Putusan Pengadilan Tata Usaha Negara (PTUN) yang mencabut status Badan Hukum Hizbut Tahrir Indonesia (HTI) pada 7 Mei kemarin mengecewakan bagi HTI.
Wartapilihan.com, Jakarta – Hal itu disampaikan oleh Muhammad Ismail Yusanto, juru bicara HTI. Ia mengungkapkan, HTI menolak putusan hakim PTUN tersebut karena putusan tersebut telah mensahkan kedzaliman yang dilakukan oleh pemerintah.
“Putusan pencabutan status BHP HTI yang dilakukan pemerintah adalah sebuah kedzaliman, karena tidak jelas atas dasar kesalahan HTI apa putusan itu dibuat?” Tutur Ismail, dalam Konferensi Pers, di Crown Palace, Eks Kantor DPP HTI, Tebet, Jakarta, Selasa, (8/4/2018).
Menurutnya, alasan pembubaran HTI adalah asumsi yang tidak pernah dibuktikan secara objektif di pengadilan.
“Mestinya, kedzaliman itu harus dihentikan. Tapi yang terjadi justru dilegalkan.
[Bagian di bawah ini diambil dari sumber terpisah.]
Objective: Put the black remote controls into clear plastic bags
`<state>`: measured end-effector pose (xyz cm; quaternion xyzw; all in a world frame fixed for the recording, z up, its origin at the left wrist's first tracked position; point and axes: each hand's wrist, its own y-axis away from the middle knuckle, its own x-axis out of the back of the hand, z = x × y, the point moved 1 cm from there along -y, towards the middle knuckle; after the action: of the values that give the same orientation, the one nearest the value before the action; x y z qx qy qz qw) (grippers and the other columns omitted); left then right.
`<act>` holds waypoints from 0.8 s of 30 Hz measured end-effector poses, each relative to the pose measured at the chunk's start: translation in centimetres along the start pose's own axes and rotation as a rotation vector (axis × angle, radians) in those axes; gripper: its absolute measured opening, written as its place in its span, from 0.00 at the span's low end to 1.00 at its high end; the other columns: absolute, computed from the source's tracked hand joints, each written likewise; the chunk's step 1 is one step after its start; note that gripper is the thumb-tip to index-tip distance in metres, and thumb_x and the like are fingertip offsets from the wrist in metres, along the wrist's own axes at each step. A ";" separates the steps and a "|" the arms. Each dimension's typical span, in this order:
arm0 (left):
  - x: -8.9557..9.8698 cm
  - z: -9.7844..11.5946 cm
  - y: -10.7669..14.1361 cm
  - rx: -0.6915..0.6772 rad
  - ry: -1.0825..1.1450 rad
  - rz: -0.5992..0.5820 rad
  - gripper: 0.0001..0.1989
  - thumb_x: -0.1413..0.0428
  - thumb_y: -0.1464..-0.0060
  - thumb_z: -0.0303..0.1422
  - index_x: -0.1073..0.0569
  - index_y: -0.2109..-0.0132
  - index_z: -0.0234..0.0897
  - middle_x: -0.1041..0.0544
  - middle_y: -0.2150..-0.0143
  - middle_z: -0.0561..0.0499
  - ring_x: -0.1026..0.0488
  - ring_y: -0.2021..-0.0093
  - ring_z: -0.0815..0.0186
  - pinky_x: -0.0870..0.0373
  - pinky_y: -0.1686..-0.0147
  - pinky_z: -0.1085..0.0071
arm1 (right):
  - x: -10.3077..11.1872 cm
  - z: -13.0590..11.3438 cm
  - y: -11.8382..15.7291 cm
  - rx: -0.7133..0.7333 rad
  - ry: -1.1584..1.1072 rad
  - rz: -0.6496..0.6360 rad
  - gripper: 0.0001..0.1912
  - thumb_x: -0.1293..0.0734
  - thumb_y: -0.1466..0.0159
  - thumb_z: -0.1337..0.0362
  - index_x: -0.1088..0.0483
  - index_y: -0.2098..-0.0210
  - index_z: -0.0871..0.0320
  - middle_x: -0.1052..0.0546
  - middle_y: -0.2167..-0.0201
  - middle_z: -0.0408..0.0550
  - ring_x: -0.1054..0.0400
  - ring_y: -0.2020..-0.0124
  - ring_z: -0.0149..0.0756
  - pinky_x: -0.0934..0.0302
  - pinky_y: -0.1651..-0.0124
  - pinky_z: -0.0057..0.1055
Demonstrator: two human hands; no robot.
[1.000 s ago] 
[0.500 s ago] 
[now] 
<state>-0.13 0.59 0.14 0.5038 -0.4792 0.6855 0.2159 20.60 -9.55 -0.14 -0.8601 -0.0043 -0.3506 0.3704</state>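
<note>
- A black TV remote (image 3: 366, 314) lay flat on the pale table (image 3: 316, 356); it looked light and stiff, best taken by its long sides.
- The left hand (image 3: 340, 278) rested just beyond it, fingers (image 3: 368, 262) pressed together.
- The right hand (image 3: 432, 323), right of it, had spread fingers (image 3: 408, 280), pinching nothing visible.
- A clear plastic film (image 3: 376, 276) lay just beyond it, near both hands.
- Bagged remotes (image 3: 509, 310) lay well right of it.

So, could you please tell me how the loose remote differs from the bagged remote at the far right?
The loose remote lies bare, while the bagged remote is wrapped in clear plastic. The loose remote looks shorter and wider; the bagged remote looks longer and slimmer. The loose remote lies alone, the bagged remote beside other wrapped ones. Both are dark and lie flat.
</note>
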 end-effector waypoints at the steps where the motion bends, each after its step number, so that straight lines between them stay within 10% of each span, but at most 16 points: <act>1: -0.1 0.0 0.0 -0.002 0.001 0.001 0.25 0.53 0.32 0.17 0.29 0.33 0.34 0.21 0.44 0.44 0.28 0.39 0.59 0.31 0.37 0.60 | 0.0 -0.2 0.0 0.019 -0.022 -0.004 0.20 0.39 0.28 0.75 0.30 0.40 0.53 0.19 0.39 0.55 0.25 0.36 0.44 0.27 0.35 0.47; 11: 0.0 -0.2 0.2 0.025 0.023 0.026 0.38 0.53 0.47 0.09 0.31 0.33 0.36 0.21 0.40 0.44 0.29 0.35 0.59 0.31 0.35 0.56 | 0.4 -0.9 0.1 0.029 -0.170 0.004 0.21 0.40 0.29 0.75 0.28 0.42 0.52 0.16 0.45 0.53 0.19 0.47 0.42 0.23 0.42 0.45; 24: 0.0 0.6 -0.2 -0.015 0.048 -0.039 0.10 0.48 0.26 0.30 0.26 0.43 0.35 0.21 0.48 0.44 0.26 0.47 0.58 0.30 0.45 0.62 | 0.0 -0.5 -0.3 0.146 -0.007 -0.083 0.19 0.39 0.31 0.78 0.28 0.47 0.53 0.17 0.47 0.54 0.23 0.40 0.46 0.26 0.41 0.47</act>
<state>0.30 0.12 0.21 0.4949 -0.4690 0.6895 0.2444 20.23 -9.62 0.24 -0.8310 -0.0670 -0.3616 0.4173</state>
Oleh karena itu, HTI berketetapan untuk melawan keputusan itu dengan mengajukan banding,” tutur Ismail.
Ia mengatakan, putusan hakim PTUN telah nyata mempersalahkan kegiatan HTI yang menyebarkan pemahaman tentang syariah dan khilafah. “Itu sama artinya dengan mempersalahkan kewajiban Islam dan ajaran Islam. Sebuah tindakan yang tidak boleh dibiarkan begitu saja,” tukasnya.
Dalam kesempatan yang sama, Prof. Yusril Ihza Mahendra selaku kuasa hukum HTI mengatakan, ia tidak menyepakati putusan sidang yang dilakukan kepada HTI. Pasalnya, terdapat pertimbangan-pertimbangan yang menurut dia tidak tepat.
Pertimbangan pertama, Yusril mengatakan, pihak tergugat tidak memberlakukan Perppu Ormas secara urut. Padahal, menteri hukum dan HAM baru mendapatkan kewenangan menjatuhkan pencabutan status badan hukum pada tanggal 10 Juli 2017.
“Sebelum itu, Menteri tidak berwenang sebab kewenangan pencabutan status badan hukum masih milik pengadilan sesuai UU nomor 17 tahun 2013,” kata Yusril.
Selain itu, ia menjelaskan, pertimbangan majelis yang membeberkan bukti berupa buku dan bukti elektronik berupa video dianggap tidak salah karena bukan peristiwa hukum atau fakta, melainkan sekedar referensi ilmiah.
“Referensi ilmiah itu tidak pernah dikonfirmasi secara sah melalui pemeriksaan yang fair dan objektif. Bukti video yang dijadikan dasar ternyata baru diverifikasi tanggal 19 Desember 2017, atau 5 bulan setelah Surat Keputusan Menkumham. Hal ini membuktikan, bukti baru dicek orisinalitasnya setelah hukuman dijatuhkan,” tukasnya.
Belum lagi, pertimbangan hakim yang menyatakan penerbit SK telah sesuai prosedur, pada faktanya, tidak pernah ada pemeriksaan secara langsung kepada penggugat.
“Tidak pernah ada konfrontir atas keterangan bukti sehingga tidak ada pemeriksaan yang fair dan objektif yang jelas menunjukkan penghukuman yang dilakukan tanpa prosedur yang cukup,” pungkasnya.
Maka dari itu, pihak HTI akan melakukan upaya banding untuk meluruskan putusan pengadilan PTUN Jakarta.